WHAT YOU NEED TO DO:
Please output the section of the listing below that opens with the line containing "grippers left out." and closes with the line containing "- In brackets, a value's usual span", exactly and with nothing else.

INFORMATION PROVIDED:
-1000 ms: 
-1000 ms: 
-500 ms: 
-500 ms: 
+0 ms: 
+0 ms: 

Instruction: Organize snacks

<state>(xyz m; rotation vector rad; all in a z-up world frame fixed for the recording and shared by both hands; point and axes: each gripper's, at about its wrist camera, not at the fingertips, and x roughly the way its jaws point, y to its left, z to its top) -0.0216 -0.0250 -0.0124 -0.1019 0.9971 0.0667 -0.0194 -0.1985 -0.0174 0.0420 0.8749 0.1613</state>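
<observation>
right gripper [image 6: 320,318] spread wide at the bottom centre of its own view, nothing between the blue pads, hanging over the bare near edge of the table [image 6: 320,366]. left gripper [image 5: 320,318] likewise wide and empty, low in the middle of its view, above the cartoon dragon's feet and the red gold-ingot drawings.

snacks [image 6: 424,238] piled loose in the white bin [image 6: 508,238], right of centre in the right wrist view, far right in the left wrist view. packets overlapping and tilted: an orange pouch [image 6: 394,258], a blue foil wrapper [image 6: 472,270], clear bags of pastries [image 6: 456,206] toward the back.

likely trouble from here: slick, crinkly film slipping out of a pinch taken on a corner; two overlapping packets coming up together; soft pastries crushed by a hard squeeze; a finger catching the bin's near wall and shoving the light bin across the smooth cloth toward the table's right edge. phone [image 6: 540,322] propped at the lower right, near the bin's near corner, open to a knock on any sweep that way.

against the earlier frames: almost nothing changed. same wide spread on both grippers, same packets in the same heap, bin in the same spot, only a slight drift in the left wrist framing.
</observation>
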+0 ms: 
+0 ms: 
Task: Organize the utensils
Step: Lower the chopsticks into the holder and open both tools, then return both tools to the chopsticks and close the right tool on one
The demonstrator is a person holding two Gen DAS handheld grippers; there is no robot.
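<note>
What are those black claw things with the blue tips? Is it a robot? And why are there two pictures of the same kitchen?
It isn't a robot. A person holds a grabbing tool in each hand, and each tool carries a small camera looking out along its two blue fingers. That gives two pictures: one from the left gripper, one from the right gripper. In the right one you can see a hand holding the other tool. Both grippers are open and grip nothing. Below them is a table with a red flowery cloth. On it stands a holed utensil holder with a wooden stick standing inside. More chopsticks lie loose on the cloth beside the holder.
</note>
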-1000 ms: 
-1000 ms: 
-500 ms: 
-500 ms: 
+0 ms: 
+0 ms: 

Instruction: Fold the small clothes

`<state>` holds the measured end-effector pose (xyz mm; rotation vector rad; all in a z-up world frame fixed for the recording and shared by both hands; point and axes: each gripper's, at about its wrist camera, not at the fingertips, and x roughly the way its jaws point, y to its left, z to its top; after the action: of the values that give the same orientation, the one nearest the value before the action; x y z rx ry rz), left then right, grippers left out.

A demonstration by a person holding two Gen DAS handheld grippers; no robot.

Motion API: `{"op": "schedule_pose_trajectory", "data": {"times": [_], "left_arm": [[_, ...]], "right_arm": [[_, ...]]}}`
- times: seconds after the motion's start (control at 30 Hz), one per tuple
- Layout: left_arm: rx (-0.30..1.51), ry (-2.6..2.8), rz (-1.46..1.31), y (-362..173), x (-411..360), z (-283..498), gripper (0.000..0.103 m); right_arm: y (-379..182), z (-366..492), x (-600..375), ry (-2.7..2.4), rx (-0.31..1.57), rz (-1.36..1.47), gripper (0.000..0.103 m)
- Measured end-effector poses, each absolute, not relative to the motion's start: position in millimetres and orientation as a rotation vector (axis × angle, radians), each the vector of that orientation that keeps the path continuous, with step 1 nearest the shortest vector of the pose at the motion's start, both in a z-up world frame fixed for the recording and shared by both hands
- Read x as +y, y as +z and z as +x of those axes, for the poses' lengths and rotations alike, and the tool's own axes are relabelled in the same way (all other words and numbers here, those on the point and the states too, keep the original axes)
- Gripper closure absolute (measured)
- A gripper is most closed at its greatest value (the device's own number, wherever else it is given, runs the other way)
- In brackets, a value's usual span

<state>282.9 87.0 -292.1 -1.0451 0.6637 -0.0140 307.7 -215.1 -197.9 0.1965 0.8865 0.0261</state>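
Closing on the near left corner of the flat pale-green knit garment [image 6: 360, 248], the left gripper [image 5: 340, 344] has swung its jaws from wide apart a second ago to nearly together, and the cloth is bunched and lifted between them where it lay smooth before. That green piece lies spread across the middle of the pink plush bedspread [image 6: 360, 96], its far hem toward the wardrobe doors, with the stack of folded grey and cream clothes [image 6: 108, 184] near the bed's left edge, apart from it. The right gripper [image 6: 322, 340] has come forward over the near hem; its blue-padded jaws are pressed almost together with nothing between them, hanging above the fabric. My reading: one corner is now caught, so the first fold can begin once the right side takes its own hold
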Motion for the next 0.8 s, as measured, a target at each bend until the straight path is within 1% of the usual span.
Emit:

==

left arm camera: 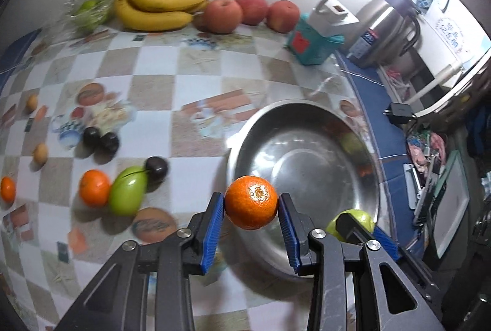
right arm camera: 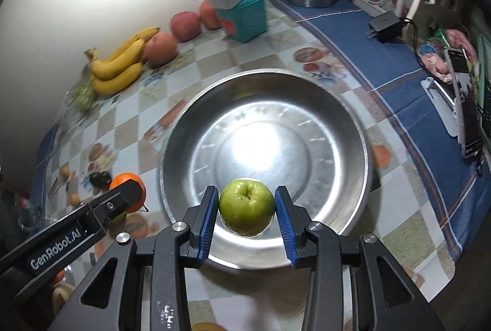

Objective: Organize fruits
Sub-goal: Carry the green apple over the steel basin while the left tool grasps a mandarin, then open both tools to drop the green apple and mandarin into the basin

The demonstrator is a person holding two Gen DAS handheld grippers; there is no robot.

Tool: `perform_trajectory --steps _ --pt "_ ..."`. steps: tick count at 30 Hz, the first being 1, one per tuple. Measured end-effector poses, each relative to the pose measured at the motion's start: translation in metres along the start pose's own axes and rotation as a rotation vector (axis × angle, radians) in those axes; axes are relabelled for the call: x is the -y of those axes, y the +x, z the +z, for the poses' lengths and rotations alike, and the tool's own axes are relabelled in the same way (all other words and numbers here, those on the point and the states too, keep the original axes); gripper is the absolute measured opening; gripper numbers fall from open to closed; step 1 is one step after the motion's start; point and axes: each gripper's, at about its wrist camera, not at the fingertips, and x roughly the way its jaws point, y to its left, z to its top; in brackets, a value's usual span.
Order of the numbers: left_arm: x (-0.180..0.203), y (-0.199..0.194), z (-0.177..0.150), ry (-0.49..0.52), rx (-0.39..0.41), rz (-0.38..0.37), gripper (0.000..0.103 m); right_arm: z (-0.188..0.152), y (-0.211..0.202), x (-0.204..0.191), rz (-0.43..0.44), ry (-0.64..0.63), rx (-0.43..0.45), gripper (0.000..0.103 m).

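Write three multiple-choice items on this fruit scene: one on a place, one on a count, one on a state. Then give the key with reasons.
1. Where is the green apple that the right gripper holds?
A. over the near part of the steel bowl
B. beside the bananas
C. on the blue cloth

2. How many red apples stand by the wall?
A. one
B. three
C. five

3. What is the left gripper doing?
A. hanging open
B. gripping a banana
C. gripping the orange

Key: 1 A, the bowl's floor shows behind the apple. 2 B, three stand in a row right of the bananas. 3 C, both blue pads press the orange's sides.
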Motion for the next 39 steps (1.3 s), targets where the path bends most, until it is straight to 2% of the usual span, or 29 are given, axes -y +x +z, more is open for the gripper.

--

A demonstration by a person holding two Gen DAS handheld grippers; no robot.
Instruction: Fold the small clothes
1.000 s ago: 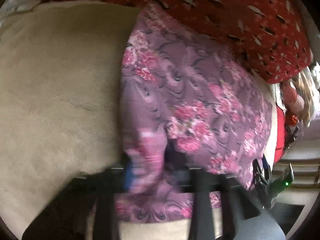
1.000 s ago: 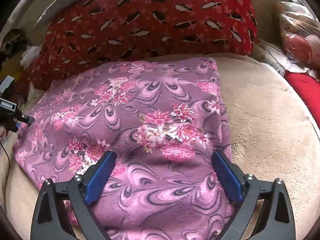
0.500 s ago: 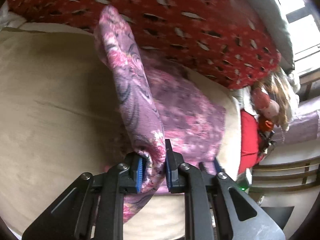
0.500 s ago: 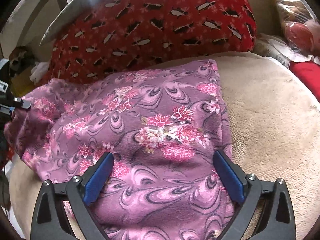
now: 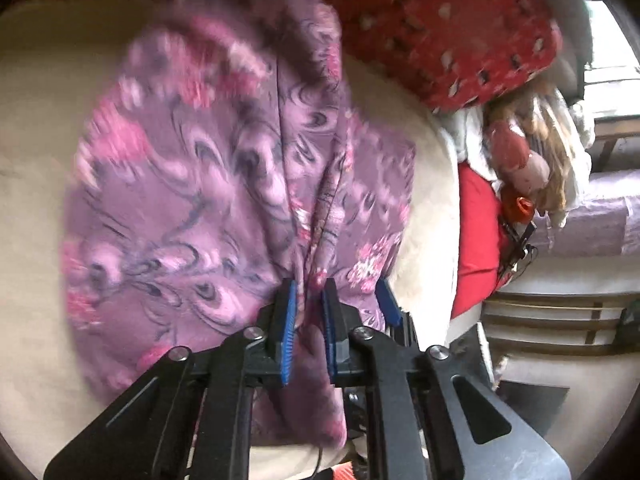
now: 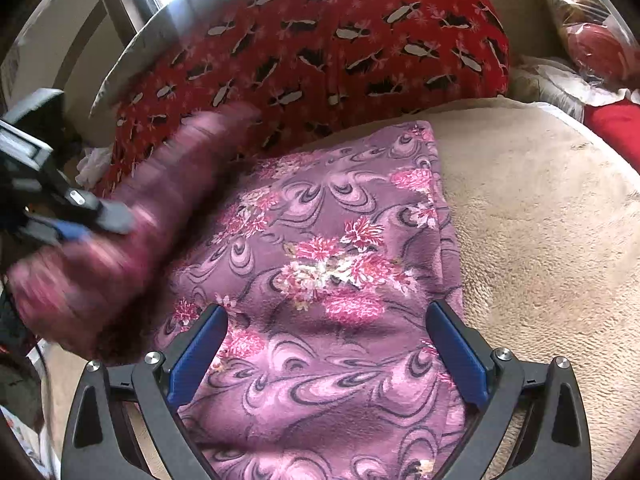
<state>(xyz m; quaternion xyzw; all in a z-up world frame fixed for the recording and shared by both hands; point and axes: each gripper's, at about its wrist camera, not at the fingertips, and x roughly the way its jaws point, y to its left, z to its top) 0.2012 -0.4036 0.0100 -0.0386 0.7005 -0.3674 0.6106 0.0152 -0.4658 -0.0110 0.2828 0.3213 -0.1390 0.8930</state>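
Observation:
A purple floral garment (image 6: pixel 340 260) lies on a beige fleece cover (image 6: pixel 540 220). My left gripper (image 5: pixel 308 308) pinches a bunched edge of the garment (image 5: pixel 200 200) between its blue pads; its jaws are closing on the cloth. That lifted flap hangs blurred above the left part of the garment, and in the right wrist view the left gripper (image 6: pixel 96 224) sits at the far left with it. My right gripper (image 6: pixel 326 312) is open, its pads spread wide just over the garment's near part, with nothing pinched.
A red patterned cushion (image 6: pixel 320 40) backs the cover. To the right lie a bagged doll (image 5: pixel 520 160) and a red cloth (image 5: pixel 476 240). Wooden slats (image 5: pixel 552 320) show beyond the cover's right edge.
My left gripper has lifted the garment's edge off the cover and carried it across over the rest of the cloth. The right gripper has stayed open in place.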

RESULT BELOW:
`<state>` holds the measured end-effector pose (xyz mm; rotation vector rad; all in a z-up world frame fixed for the recording and shared by both hands; point and axes: each gripper's, at about its wrist camera, not at the fingertips, and x roughly the way its jaws point, y to its left, z to its top; after the action: of the values that give the same orientation, the one nearest the value before the action; x y z rx ry rz), left then right, grippers left out.

A demonstration by a person holding two Gen DAS handheld grippers; no robot.

Motion API: `{"op": "schedule_pose_trajectory", "data": {"times": [_], "left_arm": [[_, ...]], "right_arm": [[_, ...]]}}`
- times: seconds after the motion's start (control at 30 Hz), one per tuple
- Layout: left_arm: rx (-0.30..1.51), ry (-2.6..2.8), rz (-1.46..1.31), y (-362..173), x (-411..360), z (-283..498), gripper (0.000..0.103 m); right_arm: y (-379..182), z (-366..492), x (-600..375), ry (-2.7..2.4), rx (-0.31..1.57), rz (-1.36..1.47), gripper (0.000..0.103 m)
- Measured end-effector poses, each absolute, not relative to the motion's start: position in millimetres and orientation as a rotation vector (axis × angle, radians), each the vector of that orientation that keeps the path continuous, with step 1 nearest the shortest vector of the pose at the motion's start, both in a z-up world frame fixed for the recording and shared by both hands
- Read x as +y, y as +z and z as +x of those axes, for the poses' lengths and rotations alike, and the tool's own axes are relabelled in the same way (all other words and numbers here, those on the point and the states too, keep the original axes)
- Gripper closure absolute (measured)
- A gripper is most closed at its greatest value (the device's own number, wherever else it is given, runs the other way)
- In brackets, a value's usual span

The answer has been fully stated.